Myth #1: Log homes require extensive maintenance
Log homes do require maintenance as does any other house, but they do not necessarily require more maintenance. In order to maintain the “new” look with any house, there is maintenance. For the log house, a clear UV coat every 5-10 years. For the conventional house, cleaning of siding, re-grouting brick veneer, etc. Logs as with many other building materials (even vinyl siding) have 2 main enemies: sun and water. The trick to eliminating maintenance is smart design. With a proper roof overhang & elevation to protect the logs from the elements, maintenance is kept to a minimum!
Myth #2: Insects are attracted to log homes
Contrary to popular belief. Insects are not attracted to your log home. Why? When the logs are set on your foundation, they dry to the relative moisture content of the area. Insects are not attracted to dry wood, they are attracted to the moisture in wood…fallen trees outdoors in direct contact with the ground is where they call home. If insects needed dry wood to survive, they would be in the exterior wall of most people’s wood-framed home
Myth #3: Log homes are difficult to insure
After a few phone calls one will discover a log home is as easy to insure as any other house construction method & for relatively the same price. Why? Compared to conventional construction, log homes are not a fire hazard, actually less of one due to there low flame spread rating. Logs are also able to be restored back to their original condition if a fire does so happen. (see links, log home council) How? By removing the char formed during the fire. The char formed on the outer surface of the log prevents oxygen from reaching the rest of the log which results in no more fuel for the fire. Insurance companies are, today, well aware of the benefits of log construction, they are happy to insure your home, just pick up the phone and find out for yourself, any reputable company will be thankful for your call.
Myth #4: Log homes are a fire hazard
In order for a wall assembly to be considered a fire hazard, the fire resistance rating must be below 30 minutes. Wood frame exterior wall construction with drywall on one side is able to perform at this 30 minute rating. An 8” thick solid log wall performance is rated at 60 minutes (see Canadian Wood Council, Wood Design Manual), double the performance. Why? The properties of solid wood & fire. Logs are an extremely poor conductor of heat and fire starts upon off-gassing of the material present. In order for off-gassing to begin with respect to solid wood greater than 8”, an enormous amount of heat has to be generated. Just think of it? When was the last time you heard of a log home fire? What about a wood frame house fire?
Myth #5: Log homes are significantly more expensive to build
The cost of building a log house is actually gone down compared to conventional construction. Dimensional lumber has more than doubled during the past 10 years due to increased manufacturing costs (fuel to run the mill, transport, etc).
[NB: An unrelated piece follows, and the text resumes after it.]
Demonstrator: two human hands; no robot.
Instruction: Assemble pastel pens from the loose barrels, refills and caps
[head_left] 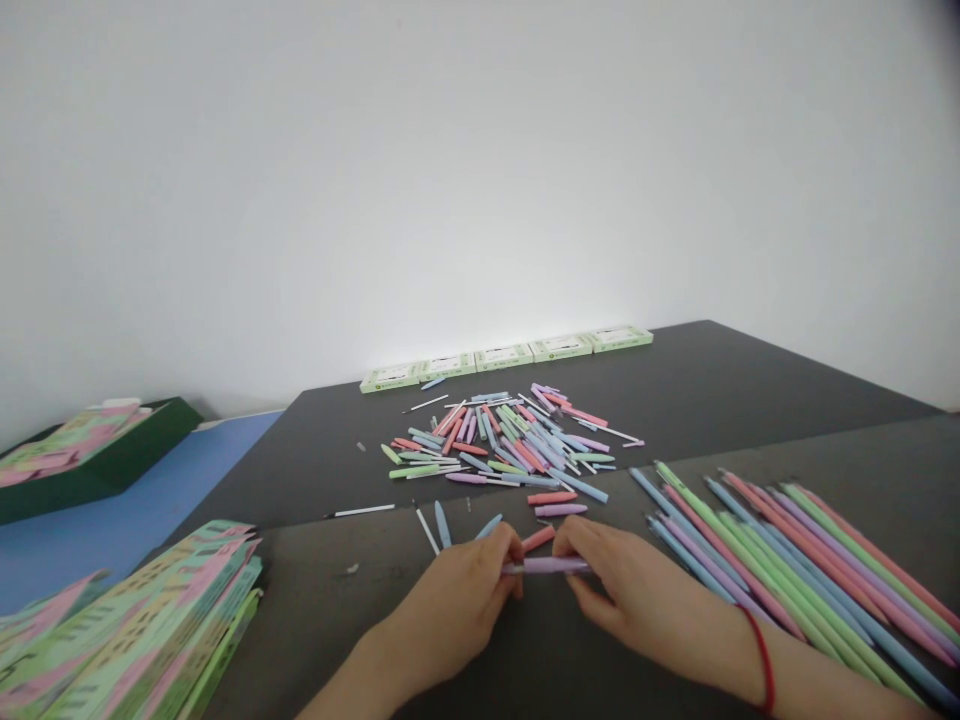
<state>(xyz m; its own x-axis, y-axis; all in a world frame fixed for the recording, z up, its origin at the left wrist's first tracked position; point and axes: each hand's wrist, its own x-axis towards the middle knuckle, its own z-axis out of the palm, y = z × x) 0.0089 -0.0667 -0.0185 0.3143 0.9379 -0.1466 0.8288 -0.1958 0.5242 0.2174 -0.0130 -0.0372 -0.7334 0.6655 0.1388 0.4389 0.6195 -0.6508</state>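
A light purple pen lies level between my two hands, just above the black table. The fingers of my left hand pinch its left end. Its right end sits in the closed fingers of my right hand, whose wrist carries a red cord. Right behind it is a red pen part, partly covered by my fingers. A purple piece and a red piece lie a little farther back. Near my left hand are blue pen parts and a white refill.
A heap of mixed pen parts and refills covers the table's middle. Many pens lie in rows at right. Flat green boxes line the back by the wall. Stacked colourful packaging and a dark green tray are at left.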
The raw material (being the log) has been relatively the same price for the past ten years. Just think of it, how much did a 2”x4”x8’ cost in the 90’s? How much does it cost today? Log homes used to be 30 – 35% more costly to build. Now, with smart design, they are relatively the same cost.
Myth #6: Log homes do not last
Some of the oldest standing structures in the world are made of logs. The key to longevity, as with any house is to protect it from the elements (rain, wind, sun, & snow). With proper design a log house will last forever. Design principal should include elevating the foundation above the ground (at least 12-24” (300-600mm) and with a sufficient roof over-hang.
Myth #7: Logs are not good insulators
Most log homes constructed have an insulative value 25-50% higher than standard conventional construction. Wood is comprised of tiny air pockets which help resist the flow of heat. R value is the measurement of insulative performance of various materials. (The larger the number the higher the performance). R –value when tested is based on the resistance to heat transfer. Logs do not have an R-value since they don’t resist the transfer of heat. Logs have a U –value which measures the rate of heat flow through a substance. The heat flow through a log is very slow which gives logs thermal mass benefits. Thermal mass means the ability of a substance to store heat and radiate the heat back through the path of least resistance, which is towards the inside during the winter and towards the outside during the summer.